The expected answer is the set of lines in the data below between the line holding "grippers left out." and the line holding "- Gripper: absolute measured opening", inclusive, written out exactly.

# [PROVIDED RECORDS]
--
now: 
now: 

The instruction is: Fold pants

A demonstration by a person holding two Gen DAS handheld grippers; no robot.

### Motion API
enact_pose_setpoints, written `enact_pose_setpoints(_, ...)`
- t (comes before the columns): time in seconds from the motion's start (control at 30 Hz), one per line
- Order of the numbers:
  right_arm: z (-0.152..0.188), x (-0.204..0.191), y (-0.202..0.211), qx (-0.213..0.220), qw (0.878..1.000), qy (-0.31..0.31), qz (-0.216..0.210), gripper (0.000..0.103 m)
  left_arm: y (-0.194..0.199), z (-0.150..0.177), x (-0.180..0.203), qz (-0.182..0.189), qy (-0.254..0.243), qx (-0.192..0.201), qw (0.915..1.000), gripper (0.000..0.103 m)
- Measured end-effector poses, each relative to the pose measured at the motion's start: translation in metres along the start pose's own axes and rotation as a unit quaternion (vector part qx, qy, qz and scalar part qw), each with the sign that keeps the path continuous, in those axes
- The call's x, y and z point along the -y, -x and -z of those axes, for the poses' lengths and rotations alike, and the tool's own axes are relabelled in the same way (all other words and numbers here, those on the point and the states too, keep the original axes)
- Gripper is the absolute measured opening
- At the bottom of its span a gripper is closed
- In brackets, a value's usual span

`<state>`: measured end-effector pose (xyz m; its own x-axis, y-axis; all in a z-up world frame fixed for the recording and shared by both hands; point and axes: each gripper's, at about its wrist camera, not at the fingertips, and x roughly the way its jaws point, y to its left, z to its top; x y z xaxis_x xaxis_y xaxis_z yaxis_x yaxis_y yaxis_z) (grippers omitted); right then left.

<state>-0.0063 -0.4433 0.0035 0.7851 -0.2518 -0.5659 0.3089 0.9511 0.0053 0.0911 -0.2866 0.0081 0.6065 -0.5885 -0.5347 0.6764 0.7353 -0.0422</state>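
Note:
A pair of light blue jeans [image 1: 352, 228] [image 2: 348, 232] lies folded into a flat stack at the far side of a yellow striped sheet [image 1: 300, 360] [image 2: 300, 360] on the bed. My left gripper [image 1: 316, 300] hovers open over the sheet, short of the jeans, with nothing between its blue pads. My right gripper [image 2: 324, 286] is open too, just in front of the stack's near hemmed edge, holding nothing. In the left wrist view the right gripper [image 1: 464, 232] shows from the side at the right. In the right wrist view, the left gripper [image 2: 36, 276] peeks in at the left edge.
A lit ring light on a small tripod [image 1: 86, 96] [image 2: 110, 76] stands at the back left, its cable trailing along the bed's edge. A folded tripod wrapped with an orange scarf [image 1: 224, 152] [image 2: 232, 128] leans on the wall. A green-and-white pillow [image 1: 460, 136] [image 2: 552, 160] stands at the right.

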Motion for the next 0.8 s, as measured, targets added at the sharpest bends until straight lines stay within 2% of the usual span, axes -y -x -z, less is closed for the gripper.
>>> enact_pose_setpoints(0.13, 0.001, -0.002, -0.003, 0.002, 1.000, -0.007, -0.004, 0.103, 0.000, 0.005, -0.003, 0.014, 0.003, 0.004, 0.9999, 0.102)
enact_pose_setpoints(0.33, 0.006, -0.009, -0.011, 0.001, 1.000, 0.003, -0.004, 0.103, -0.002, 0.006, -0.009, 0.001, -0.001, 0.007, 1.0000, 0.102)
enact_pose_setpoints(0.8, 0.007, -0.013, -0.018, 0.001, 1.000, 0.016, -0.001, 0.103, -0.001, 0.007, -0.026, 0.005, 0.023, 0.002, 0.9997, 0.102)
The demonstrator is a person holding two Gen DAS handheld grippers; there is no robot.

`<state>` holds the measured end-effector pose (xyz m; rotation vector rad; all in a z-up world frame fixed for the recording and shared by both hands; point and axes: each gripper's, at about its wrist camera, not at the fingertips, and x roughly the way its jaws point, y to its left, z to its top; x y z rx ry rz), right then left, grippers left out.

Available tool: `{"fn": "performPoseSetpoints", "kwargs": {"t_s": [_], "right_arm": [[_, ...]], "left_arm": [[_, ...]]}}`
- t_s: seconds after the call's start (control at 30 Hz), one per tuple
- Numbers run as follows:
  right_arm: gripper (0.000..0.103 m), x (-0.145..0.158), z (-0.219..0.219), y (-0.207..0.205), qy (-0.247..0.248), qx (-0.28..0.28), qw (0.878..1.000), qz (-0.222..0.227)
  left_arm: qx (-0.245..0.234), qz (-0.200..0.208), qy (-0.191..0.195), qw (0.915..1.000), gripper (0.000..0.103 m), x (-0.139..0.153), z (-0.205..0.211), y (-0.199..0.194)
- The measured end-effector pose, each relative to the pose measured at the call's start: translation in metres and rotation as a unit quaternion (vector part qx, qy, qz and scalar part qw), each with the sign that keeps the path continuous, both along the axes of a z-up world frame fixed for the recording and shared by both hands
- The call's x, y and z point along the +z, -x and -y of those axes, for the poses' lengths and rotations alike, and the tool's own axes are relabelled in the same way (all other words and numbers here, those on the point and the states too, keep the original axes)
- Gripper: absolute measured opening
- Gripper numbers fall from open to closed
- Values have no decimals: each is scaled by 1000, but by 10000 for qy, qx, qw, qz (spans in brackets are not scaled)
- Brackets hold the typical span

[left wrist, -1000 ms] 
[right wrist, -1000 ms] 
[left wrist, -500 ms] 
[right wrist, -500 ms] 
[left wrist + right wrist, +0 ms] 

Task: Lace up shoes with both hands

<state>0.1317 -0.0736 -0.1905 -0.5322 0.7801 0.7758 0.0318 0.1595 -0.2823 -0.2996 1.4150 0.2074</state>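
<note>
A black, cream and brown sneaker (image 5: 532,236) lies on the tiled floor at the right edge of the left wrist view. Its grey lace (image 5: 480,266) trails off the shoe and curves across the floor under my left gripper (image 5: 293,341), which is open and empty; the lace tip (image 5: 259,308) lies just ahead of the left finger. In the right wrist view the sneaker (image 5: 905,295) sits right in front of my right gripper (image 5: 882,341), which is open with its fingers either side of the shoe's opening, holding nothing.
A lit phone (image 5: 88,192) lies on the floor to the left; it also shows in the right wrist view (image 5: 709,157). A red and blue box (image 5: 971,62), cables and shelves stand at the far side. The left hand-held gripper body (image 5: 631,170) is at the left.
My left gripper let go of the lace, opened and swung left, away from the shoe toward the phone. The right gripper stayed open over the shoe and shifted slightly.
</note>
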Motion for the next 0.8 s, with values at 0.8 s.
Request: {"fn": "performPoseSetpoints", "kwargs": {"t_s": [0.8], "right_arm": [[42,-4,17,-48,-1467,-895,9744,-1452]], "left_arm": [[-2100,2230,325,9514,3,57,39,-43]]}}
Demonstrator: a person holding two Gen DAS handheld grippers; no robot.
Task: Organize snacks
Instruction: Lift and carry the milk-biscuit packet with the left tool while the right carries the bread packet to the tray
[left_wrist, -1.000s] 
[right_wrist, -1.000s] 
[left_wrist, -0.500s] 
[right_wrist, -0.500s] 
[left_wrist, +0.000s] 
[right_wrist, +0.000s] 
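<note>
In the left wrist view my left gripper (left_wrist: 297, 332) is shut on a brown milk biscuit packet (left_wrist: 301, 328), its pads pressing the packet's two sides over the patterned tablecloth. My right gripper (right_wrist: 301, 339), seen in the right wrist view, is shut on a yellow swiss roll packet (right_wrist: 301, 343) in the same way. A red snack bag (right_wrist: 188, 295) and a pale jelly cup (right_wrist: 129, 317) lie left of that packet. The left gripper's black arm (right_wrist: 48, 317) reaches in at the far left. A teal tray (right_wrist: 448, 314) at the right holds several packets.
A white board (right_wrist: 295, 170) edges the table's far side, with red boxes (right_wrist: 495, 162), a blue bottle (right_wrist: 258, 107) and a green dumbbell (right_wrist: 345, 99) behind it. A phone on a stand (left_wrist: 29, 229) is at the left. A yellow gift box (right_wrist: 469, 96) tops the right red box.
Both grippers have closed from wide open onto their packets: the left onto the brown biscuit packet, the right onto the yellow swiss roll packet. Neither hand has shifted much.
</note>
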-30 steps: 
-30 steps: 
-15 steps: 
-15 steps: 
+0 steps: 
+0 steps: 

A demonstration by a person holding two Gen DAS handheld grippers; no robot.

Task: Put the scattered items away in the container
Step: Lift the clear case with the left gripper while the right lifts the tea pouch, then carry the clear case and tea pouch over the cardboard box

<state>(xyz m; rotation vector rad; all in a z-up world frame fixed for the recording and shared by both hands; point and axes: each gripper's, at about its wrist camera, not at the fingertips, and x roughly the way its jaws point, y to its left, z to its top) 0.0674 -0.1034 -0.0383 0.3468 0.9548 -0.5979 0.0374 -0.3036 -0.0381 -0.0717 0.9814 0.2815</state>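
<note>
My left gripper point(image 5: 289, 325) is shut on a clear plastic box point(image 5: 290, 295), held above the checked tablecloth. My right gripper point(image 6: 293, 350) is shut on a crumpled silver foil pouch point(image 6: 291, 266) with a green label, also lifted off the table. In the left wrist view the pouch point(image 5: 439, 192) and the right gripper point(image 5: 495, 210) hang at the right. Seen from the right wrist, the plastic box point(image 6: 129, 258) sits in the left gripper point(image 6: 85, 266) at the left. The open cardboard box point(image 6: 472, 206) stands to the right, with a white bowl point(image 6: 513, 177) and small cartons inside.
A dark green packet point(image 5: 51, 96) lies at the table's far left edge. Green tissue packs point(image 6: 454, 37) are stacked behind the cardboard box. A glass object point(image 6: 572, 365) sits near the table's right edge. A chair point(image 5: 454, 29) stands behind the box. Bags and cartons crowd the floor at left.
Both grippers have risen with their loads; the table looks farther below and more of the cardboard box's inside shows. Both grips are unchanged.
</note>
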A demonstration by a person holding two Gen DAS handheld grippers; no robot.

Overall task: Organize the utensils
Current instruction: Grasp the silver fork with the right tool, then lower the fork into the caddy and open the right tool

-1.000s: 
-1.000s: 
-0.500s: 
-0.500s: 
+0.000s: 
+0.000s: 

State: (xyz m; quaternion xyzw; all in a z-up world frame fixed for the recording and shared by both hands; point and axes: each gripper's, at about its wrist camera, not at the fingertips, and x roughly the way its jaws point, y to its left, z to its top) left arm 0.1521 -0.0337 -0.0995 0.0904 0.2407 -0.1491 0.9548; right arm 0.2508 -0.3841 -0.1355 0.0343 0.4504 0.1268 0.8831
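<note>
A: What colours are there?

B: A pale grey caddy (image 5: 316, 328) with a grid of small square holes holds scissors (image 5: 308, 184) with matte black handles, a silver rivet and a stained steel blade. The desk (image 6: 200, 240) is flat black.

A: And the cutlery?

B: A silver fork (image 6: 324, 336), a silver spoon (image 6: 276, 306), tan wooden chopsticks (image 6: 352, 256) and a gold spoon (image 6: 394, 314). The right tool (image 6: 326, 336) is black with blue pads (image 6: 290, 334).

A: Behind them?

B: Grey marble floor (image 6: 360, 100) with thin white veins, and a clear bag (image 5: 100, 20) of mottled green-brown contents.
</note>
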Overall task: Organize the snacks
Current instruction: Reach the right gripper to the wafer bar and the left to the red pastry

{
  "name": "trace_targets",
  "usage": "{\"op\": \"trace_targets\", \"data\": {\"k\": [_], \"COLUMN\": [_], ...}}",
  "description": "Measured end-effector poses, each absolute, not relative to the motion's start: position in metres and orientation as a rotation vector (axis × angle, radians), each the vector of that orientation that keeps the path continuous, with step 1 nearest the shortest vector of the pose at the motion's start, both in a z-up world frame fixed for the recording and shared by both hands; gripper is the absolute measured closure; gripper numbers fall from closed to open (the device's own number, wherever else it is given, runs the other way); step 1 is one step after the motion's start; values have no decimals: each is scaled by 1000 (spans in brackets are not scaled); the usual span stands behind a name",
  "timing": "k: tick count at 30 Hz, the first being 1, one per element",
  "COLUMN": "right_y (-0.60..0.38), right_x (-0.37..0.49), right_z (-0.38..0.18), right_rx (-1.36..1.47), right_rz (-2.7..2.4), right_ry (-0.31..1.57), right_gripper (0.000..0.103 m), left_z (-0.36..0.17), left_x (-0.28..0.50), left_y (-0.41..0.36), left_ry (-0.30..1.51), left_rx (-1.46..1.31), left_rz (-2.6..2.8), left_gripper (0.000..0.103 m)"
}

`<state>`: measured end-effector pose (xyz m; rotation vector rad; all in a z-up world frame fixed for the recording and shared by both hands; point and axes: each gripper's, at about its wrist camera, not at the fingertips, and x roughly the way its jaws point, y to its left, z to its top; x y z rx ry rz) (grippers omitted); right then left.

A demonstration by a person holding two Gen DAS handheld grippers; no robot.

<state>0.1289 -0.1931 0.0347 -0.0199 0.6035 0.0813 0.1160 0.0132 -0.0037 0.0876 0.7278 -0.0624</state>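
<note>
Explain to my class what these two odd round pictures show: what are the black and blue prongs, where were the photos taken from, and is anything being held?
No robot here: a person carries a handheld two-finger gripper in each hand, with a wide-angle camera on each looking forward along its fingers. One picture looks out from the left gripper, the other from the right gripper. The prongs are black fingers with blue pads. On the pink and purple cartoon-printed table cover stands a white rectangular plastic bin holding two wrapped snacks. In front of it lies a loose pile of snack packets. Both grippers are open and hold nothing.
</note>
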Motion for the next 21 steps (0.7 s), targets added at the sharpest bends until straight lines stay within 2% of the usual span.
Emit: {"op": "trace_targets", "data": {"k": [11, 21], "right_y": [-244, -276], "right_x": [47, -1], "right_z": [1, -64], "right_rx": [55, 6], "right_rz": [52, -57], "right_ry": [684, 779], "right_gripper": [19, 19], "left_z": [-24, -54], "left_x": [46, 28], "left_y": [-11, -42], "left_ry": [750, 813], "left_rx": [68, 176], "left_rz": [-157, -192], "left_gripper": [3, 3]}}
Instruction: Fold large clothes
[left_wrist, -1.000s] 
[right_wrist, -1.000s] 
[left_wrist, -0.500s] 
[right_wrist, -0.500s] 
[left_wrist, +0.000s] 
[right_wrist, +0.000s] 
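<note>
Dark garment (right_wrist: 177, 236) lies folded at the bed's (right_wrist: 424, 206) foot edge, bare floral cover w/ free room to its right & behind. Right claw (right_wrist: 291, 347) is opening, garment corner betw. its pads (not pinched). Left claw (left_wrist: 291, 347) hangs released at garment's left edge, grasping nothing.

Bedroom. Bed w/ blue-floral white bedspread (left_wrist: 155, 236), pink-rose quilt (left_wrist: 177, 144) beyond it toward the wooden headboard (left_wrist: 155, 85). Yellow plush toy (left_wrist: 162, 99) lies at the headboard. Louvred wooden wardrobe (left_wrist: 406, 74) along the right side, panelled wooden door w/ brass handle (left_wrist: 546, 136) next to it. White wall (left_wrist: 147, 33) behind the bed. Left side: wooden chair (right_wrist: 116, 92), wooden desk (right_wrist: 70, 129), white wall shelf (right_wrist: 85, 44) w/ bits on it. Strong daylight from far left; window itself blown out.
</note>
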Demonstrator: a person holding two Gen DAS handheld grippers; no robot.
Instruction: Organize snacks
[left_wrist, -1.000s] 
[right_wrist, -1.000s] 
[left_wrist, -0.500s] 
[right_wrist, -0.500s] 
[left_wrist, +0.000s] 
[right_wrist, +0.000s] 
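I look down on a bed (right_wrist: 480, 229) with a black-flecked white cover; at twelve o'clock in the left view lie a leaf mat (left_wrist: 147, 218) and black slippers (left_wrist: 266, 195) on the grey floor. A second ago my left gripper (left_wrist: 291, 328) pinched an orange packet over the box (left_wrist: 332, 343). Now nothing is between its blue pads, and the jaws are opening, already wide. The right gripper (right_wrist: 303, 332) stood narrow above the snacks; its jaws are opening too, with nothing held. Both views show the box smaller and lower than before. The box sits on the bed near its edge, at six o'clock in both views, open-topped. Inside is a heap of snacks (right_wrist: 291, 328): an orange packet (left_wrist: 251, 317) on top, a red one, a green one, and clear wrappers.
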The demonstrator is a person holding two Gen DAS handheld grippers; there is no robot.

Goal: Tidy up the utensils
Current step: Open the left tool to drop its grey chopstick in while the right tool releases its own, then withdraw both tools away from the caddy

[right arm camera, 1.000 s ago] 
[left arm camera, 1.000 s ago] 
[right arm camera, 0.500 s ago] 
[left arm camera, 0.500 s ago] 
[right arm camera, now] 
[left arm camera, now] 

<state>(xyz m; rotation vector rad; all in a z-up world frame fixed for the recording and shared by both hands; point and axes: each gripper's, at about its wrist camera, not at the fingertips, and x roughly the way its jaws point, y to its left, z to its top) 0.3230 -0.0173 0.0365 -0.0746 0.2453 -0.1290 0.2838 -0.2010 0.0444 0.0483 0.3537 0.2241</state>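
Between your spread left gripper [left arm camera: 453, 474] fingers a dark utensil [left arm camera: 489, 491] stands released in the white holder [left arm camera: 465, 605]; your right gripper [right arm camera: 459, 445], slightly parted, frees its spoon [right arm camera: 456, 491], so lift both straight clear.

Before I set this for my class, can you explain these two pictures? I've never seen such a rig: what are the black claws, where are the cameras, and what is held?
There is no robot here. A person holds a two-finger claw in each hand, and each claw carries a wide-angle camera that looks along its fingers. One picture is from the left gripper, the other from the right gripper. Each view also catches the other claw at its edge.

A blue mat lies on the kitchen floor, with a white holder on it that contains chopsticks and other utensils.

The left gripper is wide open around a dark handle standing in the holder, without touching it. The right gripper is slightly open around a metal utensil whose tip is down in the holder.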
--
# [RESPONSE AREA]
`<state>` holds the measured end-effector pose (xyz m; rotation vector rad; all in a z-up world frame fixed for the recording and shared by both hands; point and axes: each gripper's, at about its wrist camera, not at the fingertips, and x roughly the way its jaws point, y to its left, z to its top; x y z rx ry rz), right then left, grippers left out.

Available tool: `{"fn": "performPoseSetpoints", "kwargs": {"t_s": [_], "right_arm": [[_, ...]], "left_arm": [[_, ...]]}}`
- t_s: seconds after the call's start (control at 30 Hz), one per tuple
- Numbers run as follows:
  right_arm: gripper (0.000..0.103 m), x (-0.145..0.158), z (-0.219..0.219), y (-0.207..0.205), qy (-0.247..0.248), qx (-0.28..0.28), qw (0.878..1.000), qz (-0.222..0.227)
  left_arm: qx (-0.245..0.234), qz (-0.200..0.208), qy (-0.191..0.195), qw (0.915..1.000), gripper (0.000..0.103 m), x (-0.139..0.153), z (-0.205..0.211), y (-0.199..0.194)
- The measured end-effector pose, each relative to the pose measured at the call's start: translation in metres and rotation as a unit quaternion (vector part qx, qy, qz and scalar part qw), each with the sign that keeps the path continuous, both along the axes of a z-up world frame fixed for the recording and shared by both hands
- The call's x, y and z point along the +z, -x and -y of those axes, for the poses' lengths and rotations alike, and the tool's own axes are relabelled in the same way (all other words and numbers here, those on the point and the states too, keep the original axes)
- Gripper: absolute measured opening

What appears above is the complete answer.